## What you need to do:
Could the listing be repeated exactly, with every picture dropped?

···

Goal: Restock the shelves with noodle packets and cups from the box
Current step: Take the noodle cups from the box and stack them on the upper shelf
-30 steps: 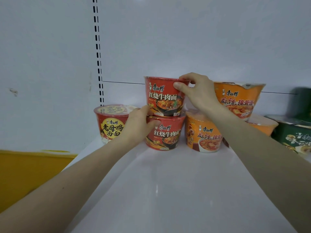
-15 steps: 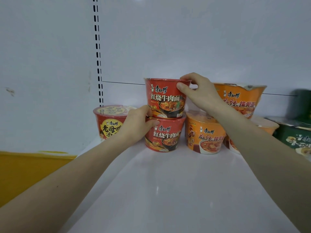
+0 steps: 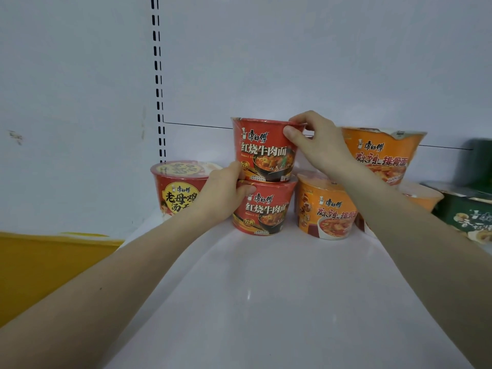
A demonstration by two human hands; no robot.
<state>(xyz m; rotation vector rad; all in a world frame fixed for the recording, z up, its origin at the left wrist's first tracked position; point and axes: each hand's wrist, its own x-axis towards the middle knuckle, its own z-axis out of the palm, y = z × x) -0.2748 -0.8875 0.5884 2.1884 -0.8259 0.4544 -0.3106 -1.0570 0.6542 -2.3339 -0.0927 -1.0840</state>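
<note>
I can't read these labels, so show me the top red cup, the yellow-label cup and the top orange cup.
top red cup (image 3: pixel 266 153): head view, on its front label.
yellow-label cup (image 3: pixel 179 201): head view, on its round yellow badge.
top orange cup (image 3: pixel 386 154): head view, on its printed front.

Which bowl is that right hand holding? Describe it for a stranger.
On the white shelf, find the middle stack of two red noodle bowls. The right hand pinches the rim of the upper red bowl. It sits atop the lower red bowl; its neighbours are orange bowls and a single yellow-labelled red bowl.
</note>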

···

## Expected answer:
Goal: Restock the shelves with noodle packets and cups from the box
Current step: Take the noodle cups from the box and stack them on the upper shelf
-30 steps: 
-15 steps: 
+0 steps: 
A demonstration by two human hands; no robot.
<state>(xyz m; rotation vector rad; all in a world frame fixed for the recording, z up, its origin at the left wrist's first tracked position; point and axes: each hand's wrist, its own x-axis towards the middle knuckle, its own z-axis out of the palm, y = z × x) -0.2748 -0.8875 0.5884 2.1884 -0.8259 0.4544 -0.3106 -1.0570 0.6542 -2.3339 -0.0927 -1.0840</state>
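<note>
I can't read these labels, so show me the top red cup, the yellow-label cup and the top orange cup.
top red cup (image 3: pixel 266 153): head view, on its front label.
yellow-label cup (image 3: pixel 179 201): head view, on its round yellow badge.
top orange cup (image 3: pixel 386 154): head view, on its printed front.

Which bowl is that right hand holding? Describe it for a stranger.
On the white shelf, find the middle stack of two red noodle bowls. The right hand pinches the rim of the upper red bowl. It sits atop the lower red bowl; its neighbours are orange bowls and a single yellow-labelled red bowl.
</note>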

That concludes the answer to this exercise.